[YOUR ASSIGNMENT]: Each line in the entries below that holds the word "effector" belongs in the answer.

============

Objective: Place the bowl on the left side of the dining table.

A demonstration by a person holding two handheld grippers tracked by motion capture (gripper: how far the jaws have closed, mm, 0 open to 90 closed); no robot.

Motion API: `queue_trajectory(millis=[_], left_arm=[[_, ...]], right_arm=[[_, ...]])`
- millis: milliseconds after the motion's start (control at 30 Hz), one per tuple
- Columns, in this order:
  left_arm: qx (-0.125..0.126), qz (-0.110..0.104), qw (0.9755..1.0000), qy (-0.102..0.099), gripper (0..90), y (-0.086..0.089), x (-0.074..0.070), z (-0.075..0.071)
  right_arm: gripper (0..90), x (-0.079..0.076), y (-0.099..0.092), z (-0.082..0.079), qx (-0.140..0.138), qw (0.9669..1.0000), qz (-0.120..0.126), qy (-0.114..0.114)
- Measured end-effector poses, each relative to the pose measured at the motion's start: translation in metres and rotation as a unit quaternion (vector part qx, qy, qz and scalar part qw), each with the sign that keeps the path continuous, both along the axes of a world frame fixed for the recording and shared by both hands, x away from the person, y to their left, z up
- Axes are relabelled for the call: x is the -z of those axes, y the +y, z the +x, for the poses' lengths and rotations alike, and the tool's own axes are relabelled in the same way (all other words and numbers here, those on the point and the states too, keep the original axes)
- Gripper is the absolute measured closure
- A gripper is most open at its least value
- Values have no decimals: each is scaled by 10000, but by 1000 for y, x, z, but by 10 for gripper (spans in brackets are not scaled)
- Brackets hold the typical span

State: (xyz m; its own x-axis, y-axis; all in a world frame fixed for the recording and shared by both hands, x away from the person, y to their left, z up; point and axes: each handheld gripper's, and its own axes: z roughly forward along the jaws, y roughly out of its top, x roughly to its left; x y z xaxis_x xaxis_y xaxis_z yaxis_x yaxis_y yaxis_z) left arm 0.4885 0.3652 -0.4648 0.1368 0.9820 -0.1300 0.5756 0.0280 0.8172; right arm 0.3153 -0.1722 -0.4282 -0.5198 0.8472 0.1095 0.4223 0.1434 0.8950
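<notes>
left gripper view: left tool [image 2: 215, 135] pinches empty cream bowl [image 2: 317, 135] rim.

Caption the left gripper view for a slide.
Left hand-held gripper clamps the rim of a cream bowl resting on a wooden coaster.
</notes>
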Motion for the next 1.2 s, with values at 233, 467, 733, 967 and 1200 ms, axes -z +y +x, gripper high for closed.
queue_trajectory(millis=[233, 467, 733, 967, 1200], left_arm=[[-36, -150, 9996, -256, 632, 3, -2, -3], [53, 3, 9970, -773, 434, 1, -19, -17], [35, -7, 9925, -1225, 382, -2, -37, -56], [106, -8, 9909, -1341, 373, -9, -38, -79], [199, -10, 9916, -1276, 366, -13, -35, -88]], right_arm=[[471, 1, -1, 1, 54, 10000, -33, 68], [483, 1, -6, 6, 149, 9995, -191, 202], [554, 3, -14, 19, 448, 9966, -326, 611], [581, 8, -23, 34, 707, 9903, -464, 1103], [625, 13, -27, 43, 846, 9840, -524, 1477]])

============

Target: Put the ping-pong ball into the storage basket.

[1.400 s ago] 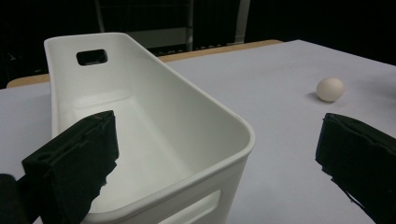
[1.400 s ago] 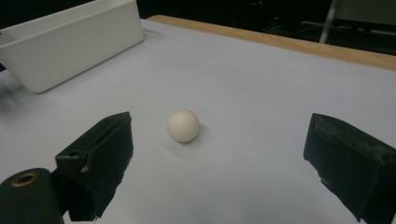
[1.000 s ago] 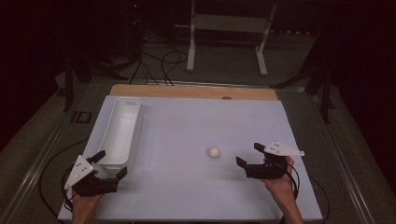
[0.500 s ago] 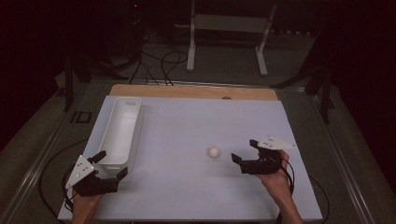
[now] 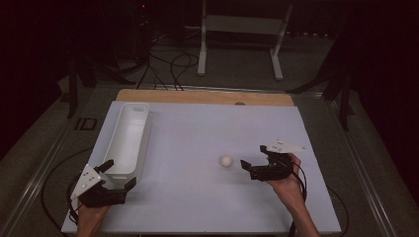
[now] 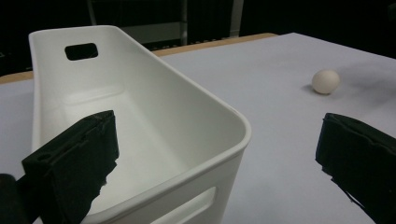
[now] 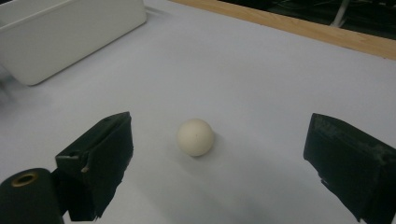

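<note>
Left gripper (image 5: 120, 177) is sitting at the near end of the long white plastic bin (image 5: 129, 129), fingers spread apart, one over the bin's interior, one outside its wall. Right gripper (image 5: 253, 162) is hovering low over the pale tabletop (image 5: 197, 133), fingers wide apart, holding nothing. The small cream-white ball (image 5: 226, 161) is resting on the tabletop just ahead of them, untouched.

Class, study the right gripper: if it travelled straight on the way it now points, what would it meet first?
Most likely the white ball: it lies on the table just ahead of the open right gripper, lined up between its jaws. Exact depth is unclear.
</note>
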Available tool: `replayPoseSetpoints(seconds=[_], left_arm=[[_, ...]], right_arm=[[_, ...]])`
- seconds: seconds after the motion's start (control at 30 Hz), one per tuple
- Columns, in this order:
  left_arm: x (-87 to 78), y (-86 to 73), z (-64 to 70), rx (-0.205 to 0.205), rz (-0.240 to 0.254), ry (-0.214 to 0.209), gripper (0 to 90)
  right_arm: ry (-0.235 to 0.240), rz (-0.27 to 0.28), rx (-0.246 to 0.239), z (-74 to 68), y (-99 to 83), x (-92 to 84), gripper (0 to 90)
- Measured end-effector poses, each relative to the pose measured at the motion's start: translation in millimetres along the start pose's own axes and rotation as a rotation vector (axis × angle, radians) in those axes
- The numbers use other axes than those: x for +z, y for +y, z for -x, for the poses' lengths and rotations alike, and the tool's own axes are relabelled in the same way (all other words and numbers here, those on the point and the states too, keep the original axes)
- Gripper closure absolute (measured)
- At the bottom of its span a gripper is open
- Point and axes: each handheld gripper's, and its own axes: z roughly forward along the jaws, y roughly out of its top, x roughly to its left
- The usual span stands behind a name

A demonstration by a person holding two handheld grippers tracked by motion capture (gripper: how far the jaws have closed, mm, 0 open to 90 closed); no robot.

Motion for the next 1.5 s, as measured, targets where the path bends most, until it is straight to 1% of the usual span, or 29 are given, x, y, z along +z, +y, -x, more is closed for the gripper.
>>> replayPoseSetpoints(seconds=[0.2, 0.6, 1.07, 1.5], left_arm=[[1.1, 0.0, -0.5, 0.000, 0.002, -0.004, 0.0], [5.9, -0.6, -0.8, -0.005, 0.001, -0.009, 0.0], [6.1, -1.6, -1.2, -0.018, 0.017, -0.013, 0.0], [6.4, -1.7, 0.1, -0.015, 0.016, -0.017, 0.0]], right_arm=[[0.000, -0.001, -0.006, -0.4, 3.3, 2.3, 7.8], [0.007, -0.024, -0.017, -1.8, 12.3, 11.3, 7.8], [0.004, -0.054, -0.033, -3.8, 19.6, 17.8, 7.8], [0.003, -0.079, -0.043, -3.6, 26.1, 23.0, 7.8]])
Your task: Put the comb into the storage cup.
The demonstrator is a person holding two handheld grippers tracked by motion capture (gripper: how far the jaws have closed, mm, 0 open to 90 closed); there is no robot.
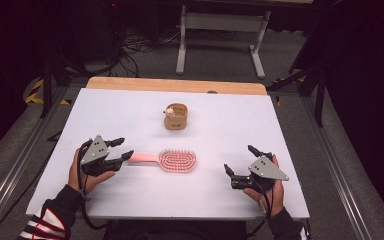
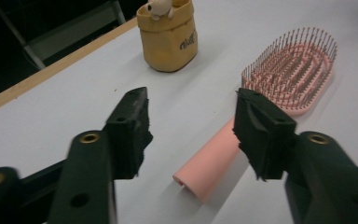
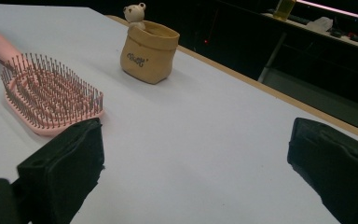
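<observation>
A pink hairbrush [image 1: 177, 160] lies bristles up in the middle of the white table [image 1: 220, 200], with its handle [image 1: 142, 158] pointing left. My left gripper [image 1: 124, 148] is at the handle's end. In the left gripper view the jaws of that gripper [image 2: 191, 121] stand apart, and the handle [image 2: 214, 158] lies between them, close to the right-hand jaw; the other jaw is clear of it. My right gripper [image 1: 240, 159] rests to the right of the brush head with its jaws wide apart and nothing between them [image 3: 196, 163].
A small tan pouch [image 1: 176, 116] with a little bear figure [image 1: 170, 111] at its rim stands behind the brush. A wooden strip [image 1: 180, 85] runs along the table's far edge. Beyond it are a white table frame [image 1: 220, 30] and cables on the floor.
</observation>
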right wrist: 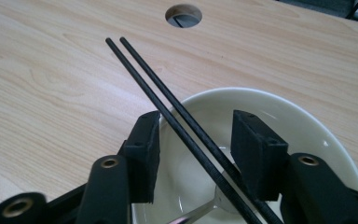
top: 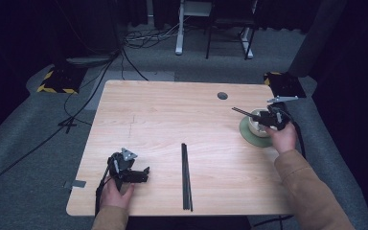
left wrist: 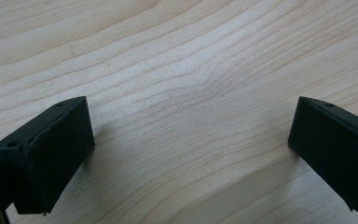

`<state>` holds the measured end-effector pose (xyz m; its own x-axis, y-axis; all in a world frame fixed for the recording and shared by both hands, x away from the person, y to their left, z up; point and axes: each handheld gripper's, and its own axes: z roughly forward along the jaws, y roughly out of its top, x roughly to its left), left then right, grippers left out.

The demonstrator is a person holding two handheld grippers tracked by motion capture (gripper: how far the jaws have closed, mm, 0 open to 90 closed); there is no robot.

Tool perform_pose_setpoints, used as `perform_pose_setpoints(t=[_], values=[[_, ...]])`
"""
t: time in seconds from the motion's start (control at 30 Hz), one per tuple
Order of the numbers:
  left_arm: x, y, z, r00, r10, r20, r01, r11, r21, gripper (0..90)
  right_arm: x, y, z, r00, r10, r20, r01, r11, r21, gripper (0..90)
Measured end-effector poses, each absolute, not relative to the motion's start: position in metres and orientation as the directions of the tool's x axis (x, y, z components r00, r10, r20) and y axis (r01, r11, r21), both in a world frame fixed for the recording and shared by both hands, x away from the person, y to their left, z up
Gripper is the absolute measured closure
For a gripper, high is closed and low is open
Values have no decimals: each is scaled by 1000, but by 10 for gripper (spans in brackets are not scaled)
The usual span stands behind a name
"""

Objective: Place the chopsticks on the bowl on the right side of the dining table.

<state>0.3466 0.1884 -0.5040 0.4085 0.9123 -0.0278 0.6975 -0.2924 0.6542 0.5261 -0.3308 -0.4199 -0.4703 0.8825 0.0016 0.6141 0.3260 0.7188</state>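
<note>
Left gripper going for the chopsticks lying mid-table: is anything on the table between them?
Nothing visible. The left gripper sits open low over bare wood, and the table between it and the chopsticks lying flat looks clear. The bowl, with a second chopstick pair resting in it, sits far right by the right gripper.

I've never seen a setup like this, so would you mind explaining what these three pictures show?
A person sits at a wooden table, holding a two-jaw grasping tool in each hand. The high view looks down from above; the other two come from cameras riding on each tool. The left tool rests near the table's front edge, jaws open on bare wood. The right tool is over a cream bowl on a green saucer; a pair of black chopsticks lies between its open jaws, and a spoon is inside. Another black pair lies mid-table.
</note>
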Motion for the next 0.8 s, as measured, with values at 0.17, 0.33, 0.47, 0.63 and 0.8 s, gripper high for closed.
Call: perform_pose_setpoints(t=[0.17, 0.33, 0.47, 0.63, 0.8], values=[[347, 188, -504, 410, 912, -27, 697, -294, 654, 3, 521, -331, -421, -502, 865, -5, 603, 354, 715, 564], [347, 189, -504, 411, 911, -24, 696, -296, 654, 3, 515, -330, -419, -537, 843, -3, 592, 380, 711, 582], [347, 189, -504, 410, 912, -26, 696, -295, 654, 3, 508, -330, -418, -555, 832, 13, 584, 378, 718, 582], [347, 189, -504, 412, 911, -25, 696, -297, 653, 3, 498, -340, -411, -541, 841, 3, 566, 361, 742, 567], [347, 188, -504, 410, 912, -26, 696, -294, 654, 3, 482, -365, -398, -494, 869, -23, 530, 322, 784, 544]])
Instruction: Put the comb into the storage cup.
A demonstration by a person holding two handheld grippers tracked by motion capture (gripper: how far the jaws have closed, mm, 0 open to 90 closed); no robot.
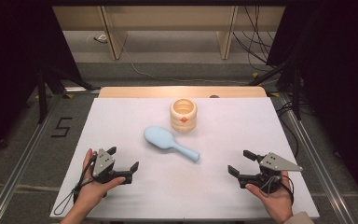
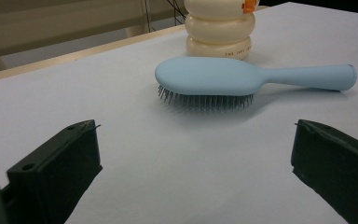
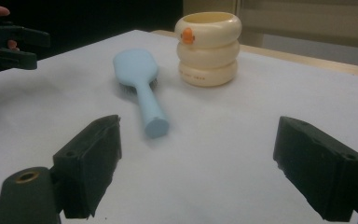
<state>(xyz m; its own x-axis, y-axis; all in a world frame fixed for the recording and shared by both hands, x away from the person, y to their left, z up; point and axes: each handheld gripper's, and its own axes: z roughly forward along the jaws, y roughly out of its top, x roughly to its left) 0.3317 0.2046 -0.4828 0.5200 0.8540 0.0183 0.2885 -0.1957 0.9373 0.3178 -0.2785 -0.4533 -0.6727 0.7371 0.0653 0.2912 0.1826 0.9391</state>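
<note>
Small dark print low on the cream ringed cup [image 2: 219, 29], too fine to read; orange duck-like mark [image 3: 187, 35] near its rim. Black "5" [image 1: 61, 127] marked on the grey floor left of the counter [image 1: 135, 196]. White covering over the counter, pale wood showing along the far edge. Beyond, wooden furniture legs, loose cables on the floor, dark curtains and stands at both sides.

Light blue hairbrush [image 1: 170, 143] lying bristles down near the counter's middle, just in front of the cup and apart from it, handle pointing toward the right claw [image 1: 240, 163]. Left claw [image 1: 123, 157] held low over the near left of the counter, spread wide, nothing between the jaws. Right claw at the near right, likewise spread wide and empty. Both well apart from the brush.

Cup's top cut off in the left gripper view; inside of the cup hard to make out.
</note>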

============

[WRITTEN SOLUTION]:
- Measured end-effector poses, each relative to the pose measured at the motion's start: translation in metres and rotation as a unit quaternion (vector part qx, qy, qz and scalar part qw), each with the sign that keeps the path continuous, both along the axes of a world frame fixed for the recording and shared by both hands, x away from the person, y to their left, z up
- Measured end-effector poses, each relative to the pose measured at the motion's start: translation in millimetres along the start pose's own axes and rotation as a rotation vector (axis × angle, radians) in those axes
`<state>` holds the measured end-effector pose (xyz m; its own x-axis, y-axis; all in a world frame fixed for the recording and shared by both hands, x away from the person, y to their left, z up; point and axes: each handheld gripper's, and its own axes: z roughly forward along the jaws, y roughly out of its top, x roughly to its left), left then right, grippers left out.
Measured end-effector poses, each absolute, not relative to the motion's start: position in metres and orientation as the directions of the tool's x axis (x, y, z components r00, r10, r20) and y axis (r01, r11, r21), both in a world frame fixed for the recording and shared by both hands, x away from the person, y to their left, z up

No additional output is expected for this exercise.